### ACTIVITY
Omit all pictures and transcribe only the lines in the entries below that run from the line with "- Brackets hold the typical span" through the line with "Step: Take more".

### DATA TO PROCESS
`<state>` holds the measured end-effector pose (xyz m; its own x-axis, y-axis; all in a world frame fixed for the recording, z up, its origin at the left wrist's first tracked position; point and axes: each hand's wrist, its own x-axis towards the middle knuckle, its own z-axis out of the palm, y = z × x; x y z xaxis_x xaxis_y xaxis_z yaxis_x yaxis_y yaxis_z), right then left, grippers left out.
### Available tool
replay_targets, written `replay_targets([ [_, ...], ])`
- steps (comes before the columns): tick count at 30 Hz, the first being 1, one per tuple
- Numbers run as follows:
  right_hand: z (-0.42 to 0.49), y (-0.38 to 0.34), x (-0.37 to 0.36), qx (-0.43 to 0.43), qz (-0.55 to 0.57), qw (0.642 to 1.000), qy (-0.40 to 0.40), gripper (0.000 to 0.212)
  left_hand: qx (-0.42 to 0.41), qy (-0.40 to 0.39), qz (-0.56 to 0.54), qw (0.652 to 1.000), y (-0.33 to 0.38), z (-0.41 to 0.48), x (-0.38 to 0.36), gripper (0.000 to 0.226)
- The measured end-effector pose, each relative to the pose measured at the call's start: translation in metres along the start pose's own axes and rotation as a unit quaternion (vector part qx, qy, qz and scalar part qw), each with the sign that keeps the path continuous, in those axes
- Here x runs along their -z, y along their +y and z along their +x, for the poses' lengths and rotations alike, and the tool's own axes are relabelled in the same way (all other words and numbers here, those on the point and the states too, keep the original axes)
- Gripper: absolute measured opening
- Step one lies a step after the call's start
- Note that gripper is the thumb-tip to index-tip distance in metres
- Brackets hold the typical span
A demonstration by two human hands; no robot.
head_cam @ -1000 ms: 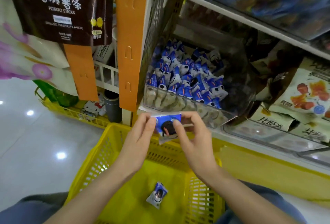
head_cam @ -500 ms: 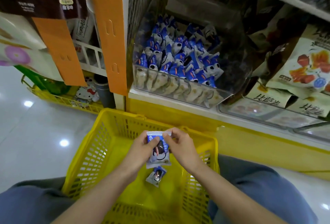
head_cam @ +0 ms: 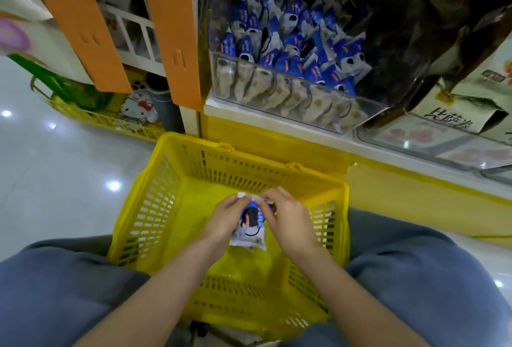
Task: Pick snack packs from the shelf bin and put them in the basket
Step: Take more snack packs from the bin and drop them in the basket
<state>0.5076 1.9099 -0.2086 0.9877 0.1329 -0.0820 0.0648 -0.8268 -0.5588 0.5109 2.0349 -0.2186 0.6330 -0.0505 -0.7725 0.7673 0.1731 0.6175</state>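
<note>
Both of your hands are down inside the yellow basket [head_cam: 155,180], meeting over its middle. Your left hand [head_cam: 225,218] and your right hand [head_cam: 291,222] share one snack pack [head_cam: 251,220]: the fingers [head_cam: 235,204] of the left pinch the white top seam from one side, and the right hand's fingers [head_cam: 273,194] pinch the same seam from the other. The pack hangs upright below your fingers, its blue face with a dark sandwich biscuit printed on it turned toward you, its pale lower end near the basket floor; whether it touches the floor I cannot tell. The basket sits between your knees, with grey-blue trousers [head_cam: 55,291] on either side of your forearms.

Beyond your fingers, up past the far basket rim, the clear shelf bin [head_cam: 291,97] stands at the shelf's edge, heaped with more blue-and-white packs [head_cam: 293,42] of the same kind; a row of them stands pressed against its front wall. To the right of your fingers and higher, pale bags [head_cam: 457,119] with printed characters lean over a neighbouring clear bin [head_cam: 443,150]. To the left of your fingers and beyond, two orange strips [head_cam: 171,28] hang by the shelf post, and below them a second yellow basket [head_cam: 97,118] rests on the shiny floor [head_cam: 55,180] with a white cat figure [head_cam: 137,110] just by it.
</note>
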Motion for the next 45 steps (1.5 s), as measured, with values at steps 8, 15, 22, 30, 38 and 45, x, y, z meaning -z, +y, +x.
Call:
replay_targets([
  [8,0.003,0.014,-0.013,-0.313,0.353,0.881,0.043,0.003,-0.015,-0.005,-0.034,0.999,-0.014,0.008,0.008,0.018],
  [15,-0.001,0.024,-0.018,-0.268,0.2,0.926,-0.172,0.037,-0.146,0.096,0.037,0.984,-0.017,0.022,0.018,0.009],
  [22,0.002,0.018,-0.018,-0.157,0.19,0.963,-0.113,0.037,-0.183,0.008,0.127,0.975,-0.019,0.018,0.016,0.014],
  [30,0.002,0.007,-0.016,-0.139,0.188,0.97,-0.072,0.019,-0.176,0.013,0.07,0.982,-0.011,0.012,0.013,0.016],
  [38,-0.001,0.0,-0.01,-0.058,0.102,0.993,0.008,0.009,-0.171,0.038,0.108,0.979,-0.008,0.012,0.011,0.011],
  [45,-0.002,0.0,-0.008,0.009,0.146,0.987,0.061,0.005,0.011,0.0,-0.039,0.999,0.002,0.013,0.013,0.048],
])
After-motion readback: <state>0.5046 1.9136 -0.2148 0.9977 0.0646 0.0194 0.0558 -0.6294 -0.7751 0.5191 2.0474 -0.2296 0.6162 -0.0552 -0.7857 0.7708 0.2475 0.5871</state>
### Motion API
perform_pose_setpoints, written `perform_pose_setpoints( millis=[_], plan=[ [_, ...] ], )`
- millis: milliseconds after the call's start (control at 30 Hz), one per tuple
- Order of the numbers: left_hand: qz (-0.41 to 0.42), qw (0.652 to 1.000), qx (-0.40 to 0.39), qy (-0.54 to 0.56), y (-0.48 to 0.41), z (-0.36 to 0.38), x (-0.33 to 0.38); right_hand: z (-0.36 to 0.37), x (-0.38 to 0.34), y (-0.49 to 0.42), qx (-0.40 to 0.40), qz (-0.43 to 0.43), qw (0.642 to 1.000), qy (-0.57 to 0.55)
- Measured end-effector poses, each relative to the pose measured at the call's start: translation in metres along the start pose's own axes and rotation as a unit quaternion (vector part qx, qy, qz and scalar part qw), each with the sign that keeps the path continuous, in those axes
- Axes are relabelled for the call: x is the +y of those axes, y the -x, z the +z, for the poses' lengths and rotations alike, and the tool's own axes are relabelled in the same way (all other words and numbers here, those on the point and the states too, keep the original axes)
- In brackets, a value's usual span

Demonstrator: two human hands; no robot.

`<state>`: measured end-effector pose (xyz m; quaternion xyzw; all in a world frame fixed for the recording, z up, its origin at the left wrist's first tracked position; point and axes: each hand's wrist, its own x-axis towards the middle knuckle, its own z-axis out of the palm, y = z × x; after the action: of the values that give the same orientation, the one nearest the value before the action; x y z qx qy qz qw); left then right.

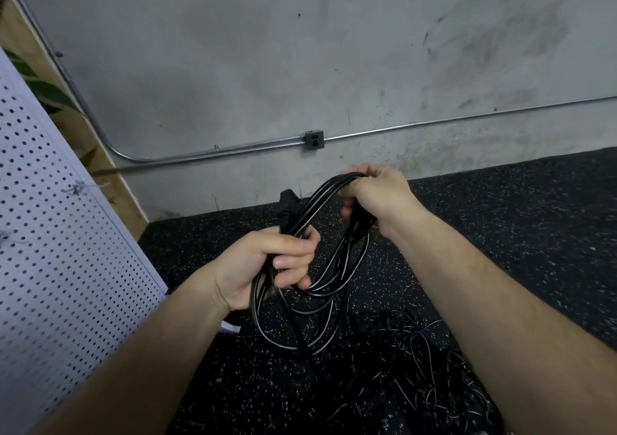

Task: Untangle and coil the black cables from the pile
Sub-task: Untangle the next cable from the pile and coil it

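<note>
Left hand [273,261] has its fingers curled round the near side of a glossy black multi-loop cable coil [312,205]. Right hand [377,197] grips the far end, so the coil is held up between them. Black moulded plug [288,200] pokes out above the left thumb (tail looks nearly in). One cable roughly coiled. The tangled pile of thin black cables [420,364] on the speckled black rubber floor [517,234] is left to do.
</note>
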<state>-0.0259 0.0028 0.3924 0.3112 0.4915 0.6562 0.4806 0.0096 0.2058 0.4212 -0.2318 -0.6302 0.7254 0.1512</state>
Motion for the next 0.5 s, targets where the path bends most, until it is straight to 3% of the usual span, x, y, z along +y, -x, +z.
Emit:
perform_pose_setpoints(
  millis=[67, 133, 233, 333, 400, 500],
  plan=[
    [-0.011, 0.998, 0.021, -0.053, 0.0, 0.004, 0.001, 0.0, 0.0, 0.002, 0.004, -0.016, 1.0, -0.006],
    [-0.005, 0.994, 0.051, -0.097, 0.002, 0.003, -0.004, -0.002, 0.004, 0.006, -0.036, -0.036, 0.997, 0.056],
    [0.006, 0.986, 0.092, -0.138, 0.01, -0.004, -0.011, -0.017, 0.006, 0.004, -0.211, -0.086, 0.949, 0.216],
    [-0.002, 0.987, 0.083, -0.14, 0.016, -0.013, -0.004, -0.028, -0.005, 0.007, -0.362, -0.044, 0.903, 0.228],
    [0.0, 0.989, 0.076, -0.13, 0.019, -0.015, 0.002, -0.026, -0.014, 0.012, -0.381, -0.043, 0.901, 0.202],
    [-0.014, 0.984, 0.088, -0.152, 0.022, -0.014, 0.006, -0.019, -0.03, 0.02, -0.351, -0.097, 0.895, 0.256]
  ],
)
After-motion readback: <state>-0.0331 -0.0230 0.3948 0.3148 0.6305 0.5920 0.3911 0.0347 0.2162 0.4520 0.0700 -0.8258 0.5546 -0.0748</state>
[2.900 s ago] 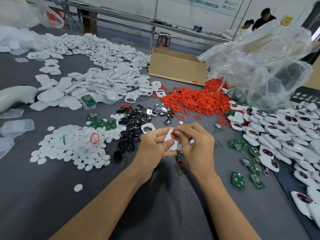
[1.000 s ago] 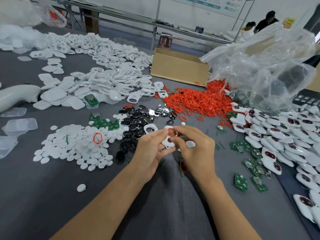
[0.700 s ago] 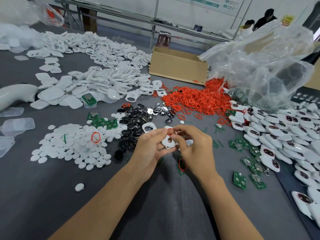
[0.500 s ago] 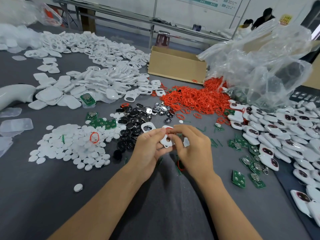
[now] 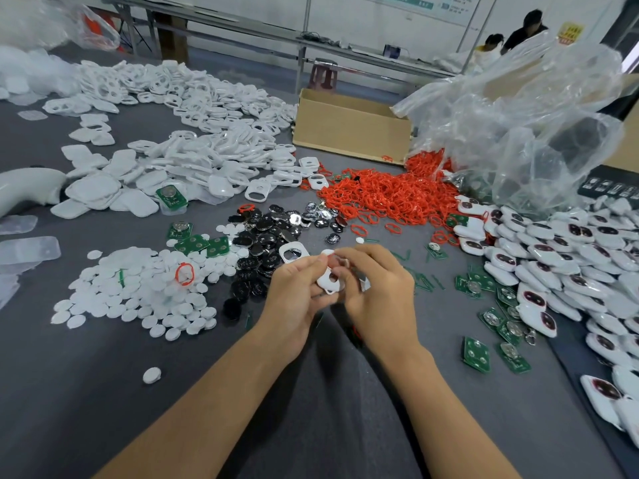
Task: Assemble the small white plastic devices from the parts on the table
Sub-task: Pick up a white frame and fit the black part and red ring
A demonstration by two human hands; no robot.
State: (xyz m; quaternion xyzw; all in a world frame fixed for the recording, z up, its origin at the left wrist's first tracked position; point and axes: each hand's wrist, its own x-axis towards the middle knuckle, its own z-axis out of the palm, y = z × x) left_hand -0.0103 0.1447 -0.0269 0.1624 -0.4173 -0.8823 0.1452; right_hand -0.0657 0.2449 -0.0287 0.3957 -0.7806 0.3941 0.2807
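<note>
Both hands meet over the middle of the grey table [image 5: 86, 392]. My left hand [image 5: 295, 292] pinches a small white plastic shell [image 5: 328, 280] that has holes in it. My right hand [image 5: 377, 288] pinches the same shell at its top, where a red ring shows faintly under the fingertips. Loose parts lie around: white discs [image 5: 138, 292], black and silver buttons [image 5: 269, 233], red rings [image 5: 387, 198], green circuit boards [image 5: 484, 340], white shells [image 5: 207, 150]. Another white shell [image 5: 293, 253] lies just left of my hands.
Finished white devices [image 5: 570, 264] are heaped along the right edge. A cardboard box [image 5: 349, 129] and a crumpled clear plastic bag [image 5: 536, 115] stand at the back right. A white curved tool [image 5: 24, 188] and clear trays [image 5: 27, 248] lie at the left. Two people sit far behind.
My hands have stayed together on the white shell, turning it slightly while my right fingers work at its top. The view shifted a little.
</note>
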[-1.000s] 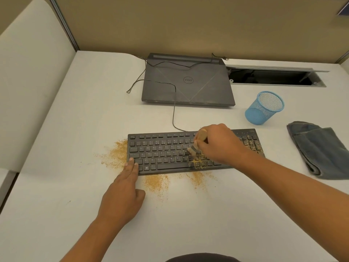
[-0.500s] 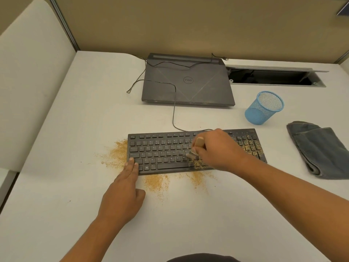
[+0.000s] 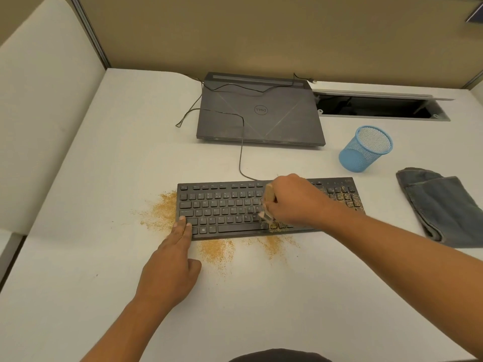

### ANSWER BOX
- Brackets hold the typical span
A demonstration by two human hands; no robot.
head_cam @ -1000 ms: 
head_cam @ -500 ms: 
head_cam @ +0 ms: 
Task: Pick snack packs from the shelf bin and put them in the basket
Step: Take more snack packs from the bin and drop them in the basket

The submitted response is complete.